Exercise
Entries below include pictures. Output exactly the lines from the one with "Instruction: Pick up" down to the one with "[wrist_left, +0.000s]", both ends included, and leave the pictures out.

Excerpts from a dataset:
== == ==

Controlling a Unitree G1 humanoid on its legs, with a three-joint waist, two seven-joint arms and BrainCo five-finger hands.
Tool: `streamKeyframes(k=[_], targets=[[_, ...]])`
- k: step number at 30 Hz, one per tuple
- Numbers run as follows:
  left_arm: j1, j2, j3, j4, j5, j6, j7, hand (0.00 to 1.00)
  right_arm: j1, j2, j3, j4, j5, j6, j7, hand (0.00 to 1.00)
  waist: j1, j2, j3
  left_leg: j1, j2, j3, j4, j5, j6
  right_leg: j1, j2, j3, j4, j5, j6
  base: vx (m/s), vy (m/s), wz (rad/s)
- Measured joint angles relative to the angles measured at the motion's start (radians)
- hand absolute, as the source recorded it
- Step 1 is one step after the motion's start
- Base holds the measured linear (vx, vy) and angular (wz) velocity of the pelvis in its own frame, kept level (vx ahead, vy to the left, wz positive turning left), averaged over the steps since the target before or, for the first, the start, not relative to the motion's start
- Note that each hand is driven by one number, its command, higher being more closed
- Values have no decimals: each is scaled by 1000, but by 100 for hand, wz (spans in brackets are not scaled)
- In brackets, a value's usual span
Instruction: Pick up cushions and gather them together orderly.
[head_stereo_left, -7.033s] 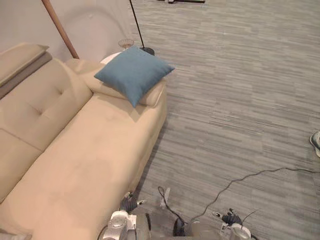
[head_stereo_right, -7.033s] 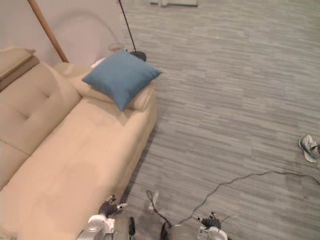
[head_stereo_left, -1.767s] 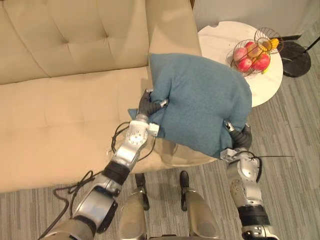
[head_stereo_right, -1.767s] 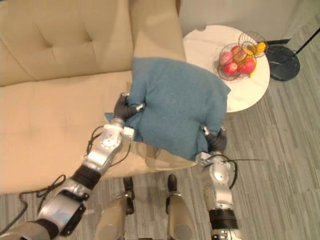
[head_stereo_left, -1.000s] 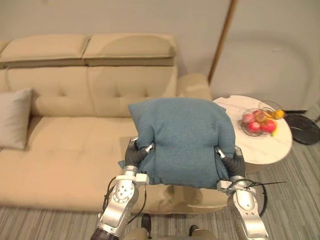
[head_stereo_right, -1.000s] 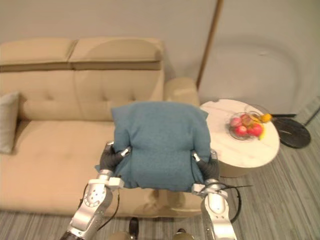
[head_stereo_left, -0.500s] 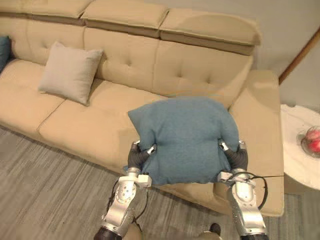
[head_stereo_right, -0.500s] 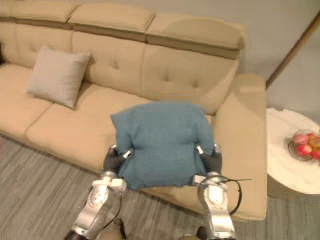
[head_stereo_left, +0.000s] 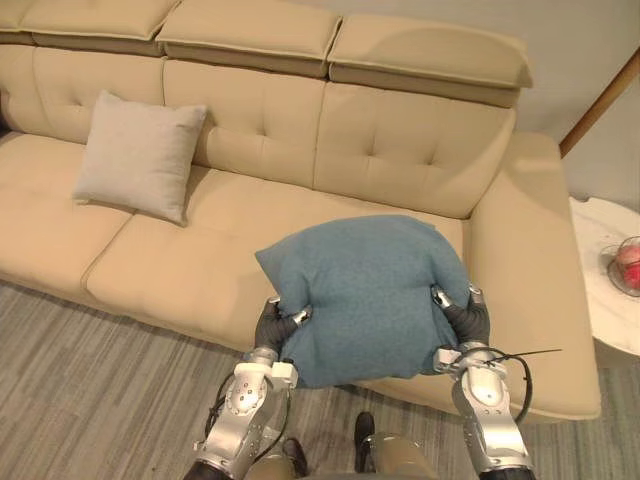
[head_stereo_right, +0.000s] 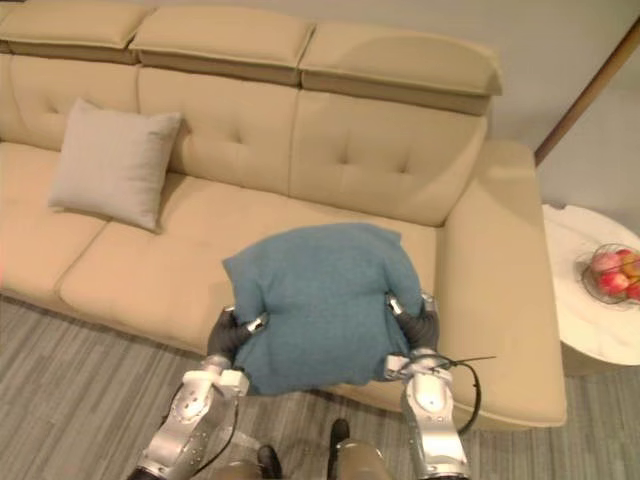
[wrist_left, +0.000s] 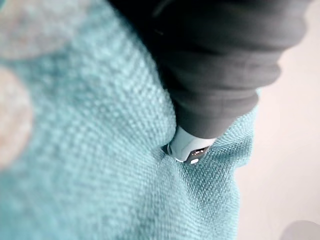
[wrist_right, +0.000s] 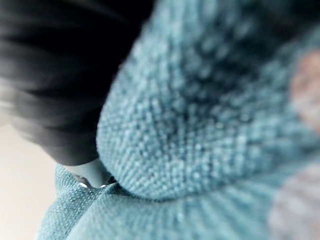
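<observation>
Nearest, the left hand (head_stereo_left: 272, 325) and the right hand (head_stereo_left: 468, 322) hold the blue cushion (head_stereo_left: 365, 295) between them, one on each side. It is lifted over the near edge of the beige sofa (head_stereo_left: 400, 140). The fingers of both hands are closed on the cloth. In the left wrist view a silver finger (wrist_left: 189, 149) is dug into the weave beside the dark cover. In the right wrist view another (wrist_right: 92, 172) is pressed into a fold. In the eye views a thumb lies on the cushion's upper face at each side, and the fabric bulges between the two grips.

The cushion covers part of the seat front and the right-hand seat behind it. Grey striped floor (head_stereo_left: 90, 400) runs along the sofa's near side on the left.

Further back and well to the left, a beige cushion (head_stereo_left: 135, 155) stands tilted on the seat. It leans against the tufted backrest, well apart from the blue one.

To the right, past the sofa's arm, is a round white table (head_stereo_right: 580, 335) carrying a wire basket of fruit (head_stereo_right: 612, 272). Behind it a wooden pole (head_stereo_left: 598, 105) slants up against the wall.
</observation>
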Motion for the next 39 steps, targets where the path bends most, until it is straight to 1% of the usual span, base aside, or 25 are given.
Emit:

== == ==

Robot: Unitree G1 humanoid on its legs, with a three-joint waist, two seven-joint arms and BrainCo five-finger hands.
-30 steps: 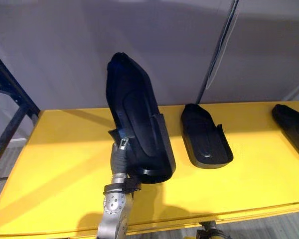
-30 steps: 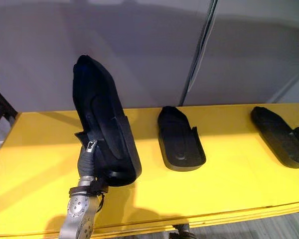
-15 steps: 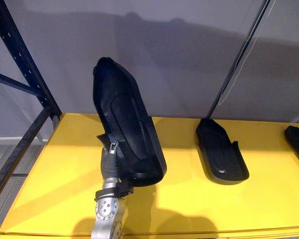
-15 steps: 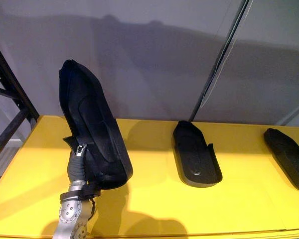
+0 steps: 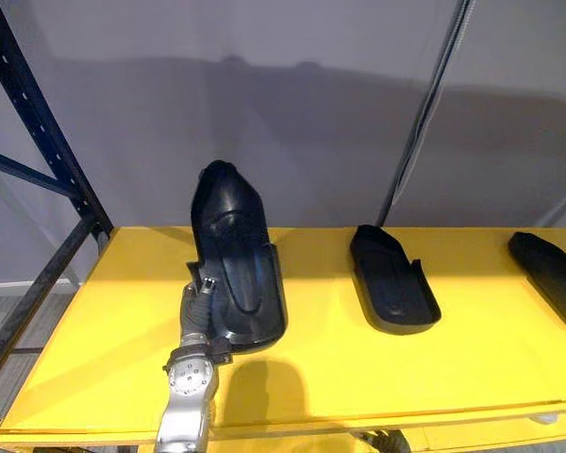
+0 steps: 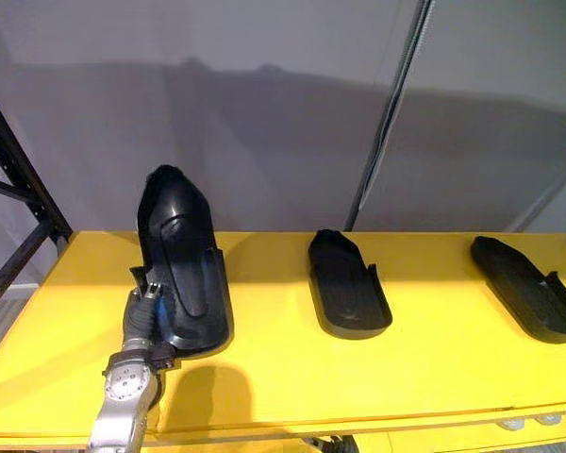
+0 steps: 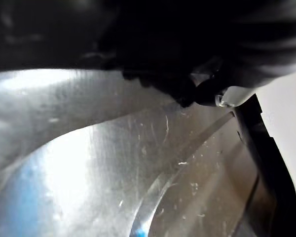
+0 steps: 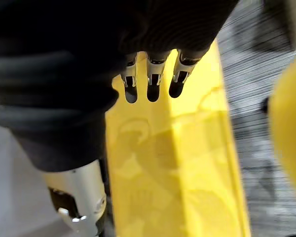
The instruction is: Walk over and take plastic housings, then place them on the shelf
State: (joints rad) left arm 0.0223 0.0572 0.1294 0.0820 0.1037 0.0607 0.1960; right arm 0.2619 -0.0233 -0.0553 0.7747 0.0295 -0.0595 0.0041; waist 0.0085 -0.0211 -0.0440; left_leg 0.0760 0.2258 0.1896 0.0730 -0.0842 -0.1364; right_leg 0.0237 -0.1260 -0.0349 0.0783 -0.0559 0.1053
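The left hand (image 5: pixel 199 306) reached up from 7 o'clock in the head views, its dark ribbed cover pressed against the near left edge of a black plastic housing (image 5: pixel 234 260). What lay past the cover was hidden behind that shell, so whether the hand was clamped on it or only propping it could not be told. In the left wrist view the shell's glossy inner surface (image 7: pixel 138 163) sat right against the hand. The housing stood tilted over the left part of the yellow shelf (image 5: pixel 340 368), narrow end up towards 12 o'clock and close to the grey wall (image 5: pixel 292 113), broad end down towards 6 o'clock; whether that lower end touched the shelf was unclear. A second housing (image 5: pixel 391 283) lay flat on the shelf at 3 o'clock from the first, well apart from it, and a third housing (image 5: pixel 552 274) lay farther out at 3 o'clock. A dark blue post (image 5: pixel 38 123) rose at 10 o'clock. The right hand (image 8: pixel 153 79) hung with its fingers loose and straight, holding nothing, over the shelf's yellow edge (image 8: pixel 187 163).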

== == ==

Written solution
Instruction: Pick up cushions and gather them together orderly.
[head_stereo_left, -7.033s] 
[head_stereo_right, -7.033s] 
[head_stereo_left, -1.767s] 
[head_stereo_right, -1.767s] 
[head_stereo_left, -1.000s] 
[head_stereo_right, -1.000s] 
[head_stereo_left, -0.500s] 
[head_stereo_right, -0.500s] 
[head_stereo_left, +0.000s] 
[head_stereo_right, +0.000s] 
[wrist_left, +0.000s] 

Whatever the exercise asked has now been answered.